Dataset entries:
###

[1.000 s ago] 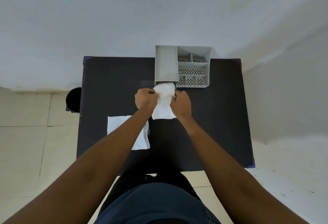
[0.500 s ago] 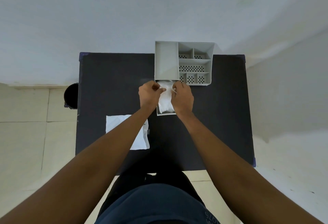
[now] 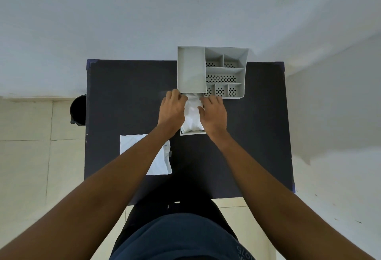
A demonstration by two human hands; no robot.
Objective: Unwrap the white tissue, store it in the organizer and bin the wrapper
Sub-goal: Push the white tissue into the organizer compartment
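Note:
The white tissue (image 3: 192, 115) lies crumpled in a small open drawer (image 3: 193, 133) pulled out from the front of the grey organizer (image 3: 191, 70). My left hand (image 3: 172, 111) grips the tissue's left side, fingers curled at its far end. On the tissue's right side, my right hand (image 3: 213, 113) holds it the same way. Both hands hide the drawer's side walls. The white wrapper (image 3: 132, 145) lies flat on the black table (image 3: 123, 94), partly under my left forearm.
A black bin (image 3: 79, 111) stands on the floor just off the table's left edge. The organizer sits at the table's far edge and has several perforated compartments on its right. A white wall runs behind the table.
The tissue hung between both hands above the table a second ago. It now sits down in the drawer, bunched narrower, with both hands lower and pressed against its sides.

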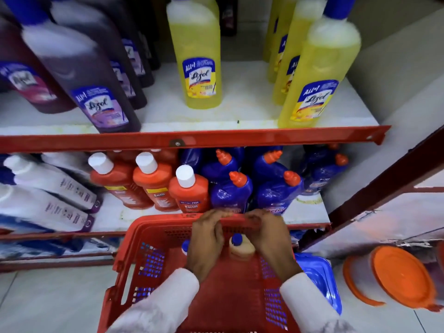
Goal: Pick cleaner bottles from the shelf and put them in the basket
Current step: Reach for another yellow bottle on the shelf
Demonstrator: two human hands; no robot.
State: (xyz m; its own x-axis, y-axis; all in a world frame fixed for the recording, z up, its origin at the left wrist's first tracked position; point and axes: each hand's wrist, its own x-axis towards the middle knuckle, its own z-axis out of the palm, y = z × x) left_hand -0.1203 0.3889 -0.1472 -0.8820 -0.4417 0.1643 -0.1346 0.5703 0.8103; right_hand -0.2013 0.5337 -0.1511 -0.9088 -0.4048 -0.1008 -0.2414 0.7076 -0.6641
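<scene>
A red plastic basket (153,236) is held low in front of the shelves. My left hand (206,239) and my right hand (269,236) both grip its red handle (236,221) side by side. Inside the basket, a bottle with a blue cap (240,246) shows between my hands, and another blue-capped top (185,246) peeks out left of my left hand. On the upper shelf stand yellow cleaner bottles (199,56) and purple cleaner bottles (96,80).
The upper shelf has a red front edge (192,140). On the lower shelf are orange bottles with white caps (189,191), blue bottles with orange nozzles (231,191) and white bottles (48,186). Orange-lidded containers (403,277) and a blue lid (319,277) lie at the right.
</scene>
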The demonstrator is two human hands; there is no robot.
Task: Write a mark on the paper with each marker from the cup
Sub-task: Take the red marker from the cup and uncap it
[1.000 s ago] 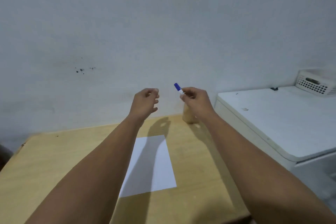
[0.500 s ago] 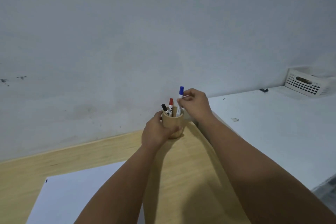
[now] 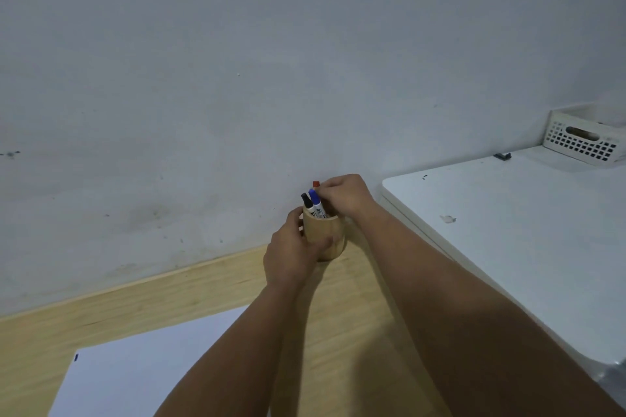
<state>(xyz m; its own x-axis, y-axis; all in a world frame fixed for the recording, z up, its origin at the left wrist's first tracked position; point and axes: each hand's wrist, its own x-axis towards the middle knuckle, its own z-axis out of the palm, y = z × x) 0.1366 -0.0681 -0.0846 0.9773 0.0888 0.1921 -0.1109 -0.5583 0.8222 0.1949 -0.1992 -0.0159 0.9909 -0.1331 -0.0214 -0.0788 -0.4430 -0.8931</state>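
My left hand [image 3: 293, 252] wraps the wooden cup [image 3: 325, 237], its grip closed around the cup's side. The cup stands on the table [image 3: 355, 308] against the wall, at about one o'clock from the paper [image 3: 142, 372]. My right hand [image 3: 345, 195] is at the cup's mouth, fingers pinched on the red marker [image 3: 316, 184], which sticks up higher than the others. The black marker [image 3: 307, 201] and blue marker [image 3: 316, 201] lean in the cup, just beside each other. A small blue mark [image 3: 76, 357] sits near the paper's far left corner.
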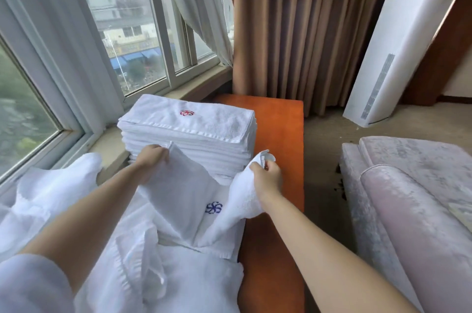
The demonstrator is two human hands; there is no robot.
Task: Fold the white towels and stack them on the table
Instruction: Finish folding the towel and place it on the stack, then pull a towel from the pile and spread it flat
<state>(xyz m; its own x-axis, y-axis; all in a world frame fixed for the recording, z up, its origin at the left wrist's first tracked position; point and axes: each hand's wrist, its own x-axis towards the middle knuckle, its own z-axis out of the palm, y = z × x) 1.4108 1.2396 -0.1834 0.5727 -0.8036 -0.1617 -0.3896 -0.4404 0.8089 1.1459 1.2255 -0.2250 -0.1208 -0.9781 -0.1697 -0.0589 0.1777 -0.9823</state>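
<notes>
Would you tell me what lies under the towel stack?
The stack rests on the orange table. Its base is hidden by the towel that the left hand and right hand hold.

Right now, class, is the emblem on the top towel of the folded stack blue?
No, the emblem on top of the folded stack is red.

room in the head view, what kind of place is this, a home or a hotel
Probably a hotel room. The stack of folded towels carries an embroidered logo, as does the towel both hands hold. A floor-standing air conditioner and long brown curtains by the window fit too.
</notes>
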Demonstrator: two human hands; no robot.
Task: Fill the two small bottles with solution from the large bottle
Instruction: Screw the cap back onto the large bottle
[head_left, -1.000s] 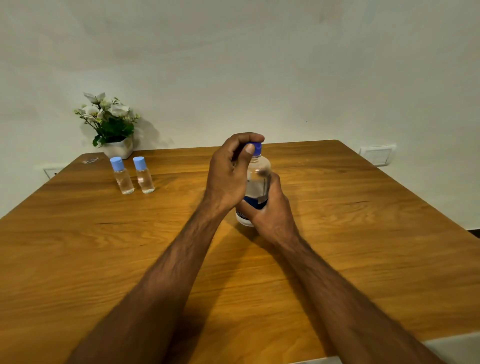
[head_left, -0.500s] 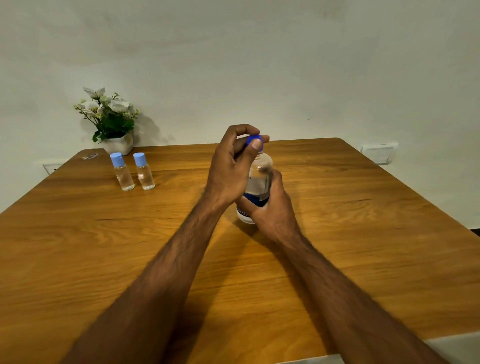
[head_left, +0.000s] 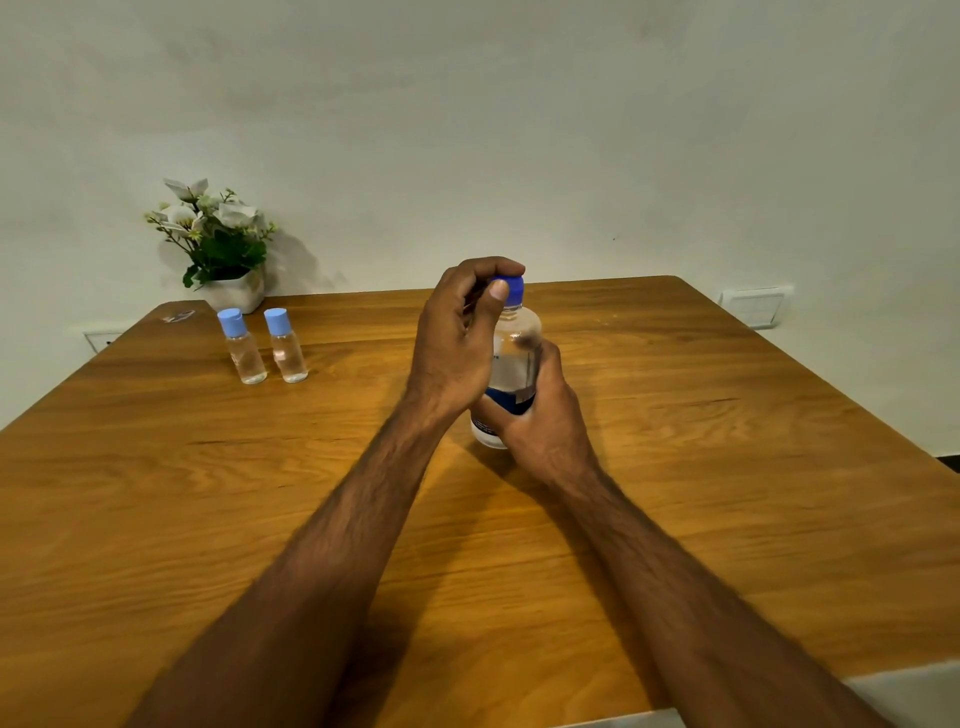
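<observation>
The big bottle stands up straight on the wooden table. The right hand is wrapped round its lower part, over the dark blue band on the label, and holds it tight. The left hand is up at the top of the bottle. Its fingers curl over the blue cap, and the thumb presses on the side of the cap, so it is pinching the cap (the cap sits on the bottle).

Far off to the left of the left hand, two little bottles stand side by side, close but not touching. Each one has a light blue cap on. Both are see-through, and I cannot tell how much is in them.

Just behind the little bottles, at the far edge of the table, sits a white pot with flowers.
</observation>
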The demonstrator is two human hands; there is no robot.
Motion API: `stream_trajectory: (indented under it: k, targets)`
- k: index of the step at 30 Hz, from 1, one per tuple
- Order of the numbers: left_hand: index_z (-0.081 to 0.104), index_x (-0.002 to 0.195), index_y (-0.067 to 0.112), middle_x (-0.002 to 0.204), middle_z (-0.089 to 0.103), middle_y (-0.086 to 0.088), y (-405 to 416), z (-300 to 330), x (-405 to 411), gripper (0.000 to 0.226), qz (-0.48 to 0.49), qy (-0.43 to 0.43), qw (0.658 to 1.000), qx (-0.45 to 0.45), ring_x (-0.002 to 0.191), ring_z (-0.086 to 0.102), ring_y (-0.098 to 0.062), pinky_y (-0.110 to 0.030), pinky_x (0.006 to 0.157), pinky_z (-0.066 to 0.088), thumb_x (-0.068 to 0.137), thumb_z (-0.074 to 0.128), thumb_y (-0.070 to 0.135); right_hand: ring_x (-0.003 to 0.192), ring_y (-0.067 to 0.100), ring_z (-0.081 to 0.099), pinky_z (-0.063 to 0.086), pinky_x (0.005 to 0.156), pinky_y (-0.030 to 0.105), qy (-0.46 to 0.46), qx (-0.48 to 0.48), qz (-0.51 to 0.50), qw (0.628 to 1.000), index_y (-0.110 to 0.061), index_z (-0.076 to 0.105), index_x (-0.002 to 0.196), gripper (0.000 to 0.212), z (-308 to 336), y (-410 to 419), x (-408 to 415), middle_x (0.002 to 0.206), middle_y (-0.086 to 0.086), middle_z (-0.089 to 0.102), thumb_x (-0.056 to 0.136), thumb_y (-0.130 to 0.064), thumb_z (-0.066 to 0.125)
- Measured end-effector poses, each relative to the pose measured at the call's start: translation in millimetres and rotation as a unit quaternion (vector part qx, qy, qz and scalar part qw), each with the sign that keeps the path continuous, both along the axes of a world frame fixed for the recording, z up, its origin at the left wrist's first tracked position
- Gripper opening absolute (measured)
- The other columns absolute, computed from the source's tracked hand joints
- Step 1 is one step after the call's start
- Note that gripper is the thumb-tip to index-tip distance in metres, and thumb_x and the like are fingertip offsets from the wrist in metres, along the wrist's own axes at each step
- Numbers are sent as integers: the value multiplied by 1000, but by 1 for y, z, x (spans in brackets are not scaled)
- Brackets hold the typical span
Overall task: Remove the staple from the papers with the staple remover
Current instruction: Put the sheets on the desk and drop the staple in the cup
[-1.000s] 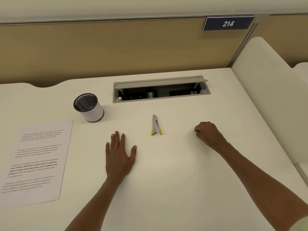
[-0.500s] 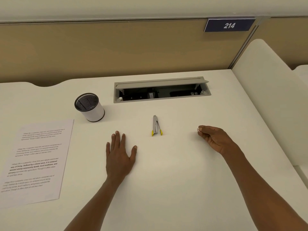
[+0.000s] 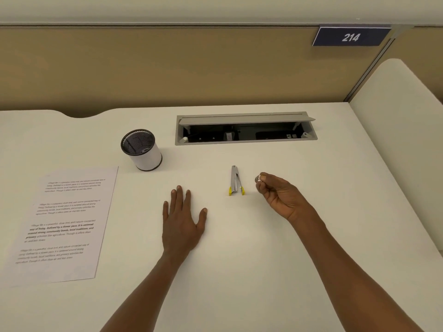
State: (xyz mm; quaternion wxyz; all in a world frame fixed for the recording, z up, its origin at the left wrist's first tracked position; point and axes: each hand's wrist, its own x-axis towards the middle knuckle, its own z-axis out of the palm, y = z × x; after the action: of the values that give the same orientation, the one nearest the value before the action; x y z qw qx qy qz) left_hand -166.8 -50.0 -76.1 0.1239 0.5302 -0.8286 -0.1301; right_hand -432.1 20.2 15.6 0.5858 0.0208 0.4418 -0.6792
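The silver staple remover (image 3: 235, 180) with yellow tips lies on the white desk (image 3: 239, 259), shut, between my two hands. The printed papers (image 3: 64, 224) lie flat at the left side of the desk, apart from both hands. My left hand (image 3: 182, 224) rests palm down on the desk, fingers straight and spread. My right hand (image 3: 278, 195) hovers just right of the remover, thumb and fingertips pinched on a tiny thing that looks like the staple (image 3: 258, 178); it is too small to be sure.
A white cup with a black mesh liner (image 3: 142, 149) stands behind the papers. An open grey cable hatch (image 3: 245, 129) is sunk into the desk further back. A white divider (image 3: 402, 140) closes off the right side.
My right hand lifted from a fist on the desk, turned, and moved left toward the staple remover with its fingertips pinched. My left hand and the remover stayed in place.
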Motion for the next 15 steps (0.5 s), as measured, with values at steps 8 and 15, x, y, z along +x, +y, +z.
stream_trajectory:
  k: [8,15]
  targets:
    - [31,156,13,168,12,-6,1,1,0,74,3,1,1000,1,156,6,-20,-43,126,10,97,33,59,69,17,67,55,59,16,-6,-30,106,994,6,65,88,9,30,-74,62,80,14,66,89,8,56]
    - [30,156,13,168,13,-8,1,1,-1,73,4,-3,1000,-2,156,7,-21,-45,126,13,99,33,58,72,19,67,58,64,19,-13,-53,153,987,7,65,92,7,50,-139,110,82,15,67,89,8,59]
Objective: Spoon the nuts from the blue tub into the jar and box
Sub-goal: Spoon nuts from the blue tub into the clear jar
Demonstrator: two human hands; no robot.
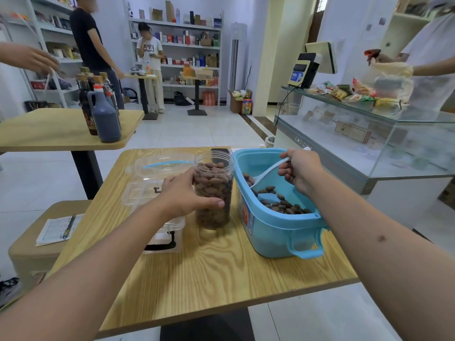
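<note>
The right hand (299, 169) has its grip clenched on the handle of a pale blue plastic spoon (267, 174), bowl down among brown nuts (283, 205) in the blue plastic tub (275, 230). The left hand (183, 195) clasps the clear, nearly full plastic jar (213, 193) (touching the tub) on the wooden table (209, 267); the clear plastic box (157, 193) sits left.

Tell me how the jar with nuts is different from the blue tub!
The jar is clear, tall and round; the blue tub is solid blue, low and wide. The jar is nearly full of nuts; the tub has only a thin scatter left on its bottom. The left hand holds the jar, while the right hand dips a spoon into the tub. Both stand open on the wooden table.
</note>
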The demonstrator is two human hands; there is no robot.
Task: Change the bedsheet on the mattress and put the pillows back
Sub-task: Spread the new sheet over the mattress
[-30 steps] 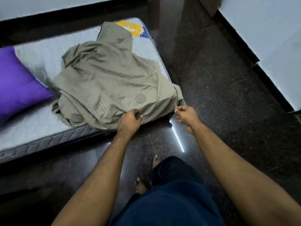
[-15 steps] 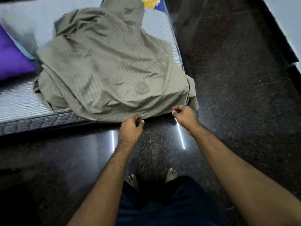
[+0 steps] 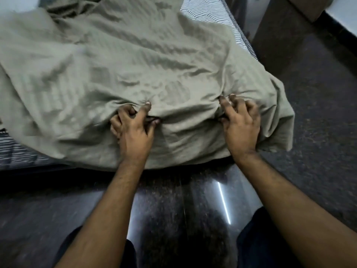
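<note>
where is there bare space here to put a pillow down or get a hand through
Bare mattress shows only as a strip at the far right, beyond the bedsheet, and a sliver at the left edge. The dark floor right of the mattress is open, as is the floor between the arms. The near edge is crowded: left hand and right hand both grip bunched sheet.
</note>
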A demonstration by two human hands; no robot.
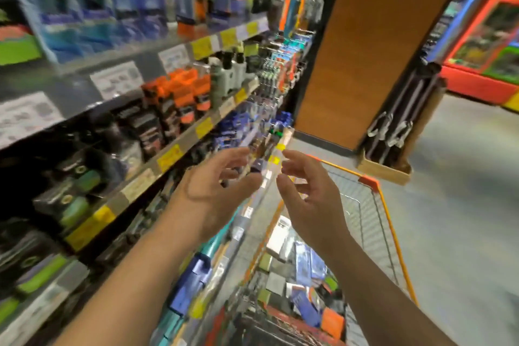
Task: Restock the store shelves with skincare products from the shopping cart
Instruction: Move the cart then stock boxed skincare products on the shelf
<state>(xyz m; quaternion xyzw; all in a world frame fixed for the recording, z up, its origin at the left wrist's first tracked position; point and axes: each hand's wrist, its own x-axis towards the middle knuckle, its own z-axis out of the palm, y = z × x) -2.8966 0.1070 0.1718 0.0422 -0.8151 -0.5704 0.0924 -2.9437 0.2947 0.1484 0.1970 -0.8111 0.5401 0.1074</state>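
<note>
Left hand (pixel 224 177): I see it raised before the shelves (pixel 157 160), fingers loosely spread, holding nothing.
Right hand (pixel 306 191): lifted beside the left, palm turned inward, fingers relaxed and apart, empty.
Stock: boxed skincare products (pixel 306 272) lie heaped in the orange-rimmed shopping cart (pixel 370 181), below and slightly right of both hands; boxes point every way, no common long axis.
Nearer hand: the right, I judge, hanging directly over the basket.
Shelves: to the left of the left hand, tiers already crowded with boxes and tubes.
Next move: my guess, a downward reach into the cart.
</note>
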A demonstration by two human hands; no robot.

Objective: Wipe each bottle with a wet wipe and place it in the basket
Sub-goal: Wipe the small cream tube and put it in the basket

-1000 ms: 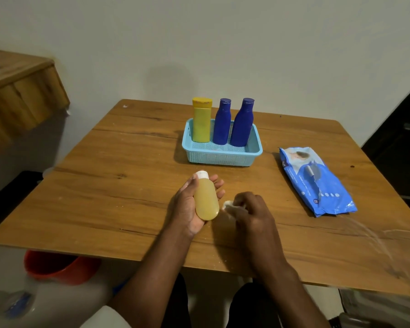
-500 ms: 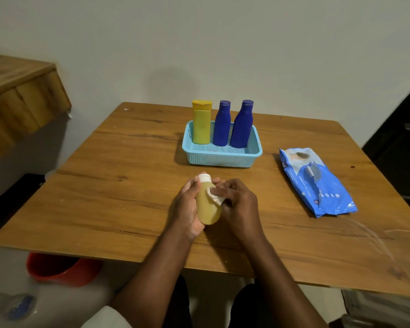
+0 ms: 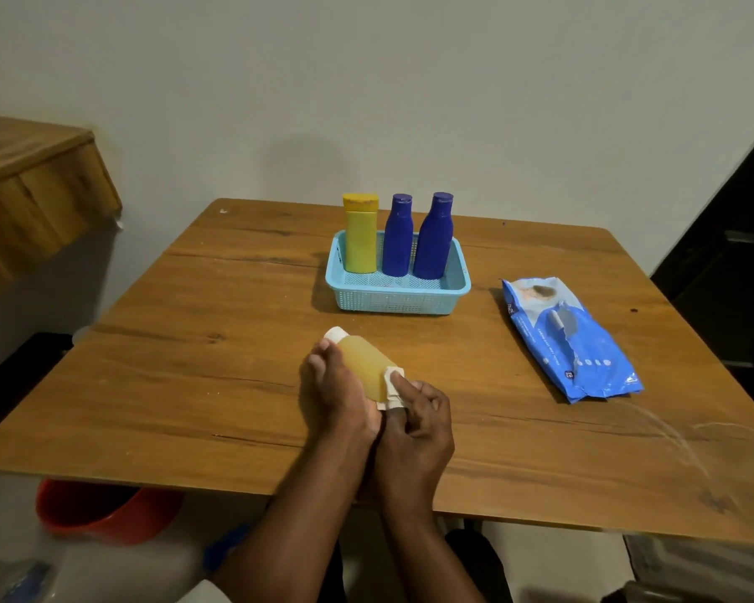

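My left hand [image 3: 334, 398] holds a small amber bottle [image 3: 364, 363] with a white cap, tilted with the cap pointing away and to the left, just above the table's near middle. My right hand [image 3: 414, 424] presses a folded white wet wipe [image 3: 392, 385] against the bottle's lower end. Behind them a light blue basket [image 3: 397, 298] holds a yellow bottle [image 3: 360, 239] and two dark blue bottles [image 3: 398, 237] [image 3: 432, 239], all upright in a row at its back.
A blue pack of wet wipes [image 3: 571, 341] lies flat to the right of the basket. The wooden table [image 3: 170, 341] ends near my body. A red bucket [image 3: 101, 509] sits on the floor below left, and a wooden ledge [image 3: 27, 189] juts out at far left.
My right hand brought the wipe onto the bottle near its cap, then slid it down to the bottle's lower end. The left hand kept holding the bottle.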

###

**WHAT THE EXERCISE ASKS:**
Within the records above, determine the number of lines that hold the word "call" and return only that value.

**YOUR SOLUTION:**
2